Australian diplomats had reported the imminent attack to their embassy in the capital, Jakarta, which contacted military authorities. Early today soldiers still ringed the resort, where a few tourists remain.

In the main town of Mataram, one person was killed and two seriously injured when crowds of angry Muslims burnt churches and hunted Christians. Foreign diplomats saw cars and buildings burnt out, and embassies advised their nationals not to travel to Lombok, immediately east of the holiday island of Bali.

"The damage is huge," said one foreign official. "All 11 churches on the west side of Lombok have been burnt. There are burnt-out cars, and burnt shops and houses. There has been more looting." A thousand extra police and soldiers were said to have been sent in.

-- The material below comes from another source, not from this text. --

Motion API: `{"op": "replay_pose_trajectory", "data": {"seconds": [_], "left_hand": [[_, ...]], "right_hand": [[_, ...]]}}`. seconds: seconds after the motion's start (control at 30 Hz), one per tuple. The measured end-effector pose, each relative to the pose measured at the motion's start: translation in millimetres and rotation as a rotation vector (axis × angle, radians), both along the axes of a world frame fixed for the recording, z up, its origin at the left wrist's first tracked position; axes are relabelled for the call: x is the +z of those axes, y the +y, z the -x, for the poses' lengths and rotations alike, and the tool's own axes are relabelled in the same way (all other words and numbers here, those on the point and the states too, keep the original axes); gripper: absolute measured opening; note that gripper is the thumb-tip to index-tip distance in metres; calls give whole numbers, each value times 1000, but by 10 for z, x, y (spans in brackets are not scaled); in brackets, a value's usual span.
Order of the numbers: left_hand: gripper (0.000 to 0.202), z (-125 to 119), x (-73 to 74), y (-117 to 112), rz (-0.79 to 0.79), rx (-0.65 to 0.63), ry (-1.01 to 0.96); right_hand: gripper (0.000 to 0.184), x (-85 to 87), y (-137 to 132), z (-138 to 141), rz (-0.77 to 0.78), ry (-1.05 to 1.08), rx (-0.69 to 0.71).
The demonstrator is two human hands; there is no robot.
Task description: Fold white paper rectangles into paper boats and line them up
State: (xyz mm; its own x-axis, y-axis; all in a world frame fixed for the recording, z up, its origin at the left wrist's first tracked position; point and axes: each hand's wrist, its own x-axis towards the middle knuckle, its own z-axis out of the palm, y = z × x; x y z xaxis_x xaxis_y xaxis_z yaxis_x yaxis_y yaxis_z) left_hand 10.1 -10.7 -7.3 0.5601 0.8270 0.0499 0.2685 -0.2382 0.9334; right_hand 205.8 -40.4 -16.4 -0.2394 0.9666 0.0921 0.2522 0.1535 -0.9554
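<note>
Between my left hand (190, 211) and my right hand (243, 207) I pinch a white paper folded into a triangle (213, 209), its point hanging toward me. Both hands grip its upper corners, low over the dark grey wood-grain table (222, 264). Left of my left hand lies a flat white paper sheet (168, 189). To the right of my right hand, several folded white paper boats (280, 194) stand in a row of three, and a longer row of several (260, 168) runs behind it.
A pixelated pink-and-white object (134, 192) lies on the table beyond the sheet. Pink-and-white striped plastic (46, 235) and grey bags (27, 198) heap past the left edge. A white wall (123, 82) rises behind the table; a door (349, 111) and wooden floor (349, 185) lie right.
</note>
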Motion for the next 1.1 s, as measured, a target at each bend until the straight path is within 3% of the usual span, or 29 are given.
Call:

In Mataram, 12 people were arrested from a mob who smashed and looted a house. "This is the home of a wealthy Chinese Christian family," one attacker was reported as saying. "We are all poor Muslim people. We are the real people of Lombok."

Heavy rain extinguished most fires yesterday, but police fired warning shots to drive away a gang of Muslims threatening to overrun a police station where Christians had taken shelter, most of them ethnic Chinese.

The chaos of the past two days raises the nightmarish prospect that after a year of slaughter in the remote Indonesian Spice Islands, religious violence is spreading through the archipelago.

The terror on Lombok began on Monday, when crowds of Muslims gathered to protest against the violence. Unknown thousands have been killed in the past three weeks alone in battles between Muslims and Christians in the islands.

Similar demonstrations have straddled Indonesia, 90 per cent of whose 220 million people are Muslims. Maluku province, as the Spice Islands are officially called, is unique in having a large Christian minority, and Islamic groups have mobilised their supporters in calls for a jihad, or holy war, to "liberate" the Muslims.

Monday's rally in Lombok was abruptly cancelled just as news came of a massacre in Maluku where 216 Muslims had been killed by Christians in a mosque earlier this month. The crowd turned to the churches in a rampage of arson.

Since the Indonesian dictator, President Suharto, resigned in 1998, there have been countless riots all over Indonesia, although the introduction of a religious element in a dominantly Muslim nation introduces a new element of danger. In East Java, hundreds of people have been lynched and dismembered for the alleged practice of black magic. On the Indonesian island of Bintan, close to Singapore, villagers armed with machetes, spears and bows and arrows are demanding fair payment for land taken by developers to build resort hotels.

The news from Lombok drove down shares on the Jakarta Stock Exchange by 2.5 per cent. "These riots could well lead to the destruction of the country's international credibility," said the Muslim leader, Nurcholis Madjid. "The government has been too slow [in reacting to the violence]."

Almost all the island's few hundred foreign residents, mostly Australian gold and copper miners, fled by boat to Bali.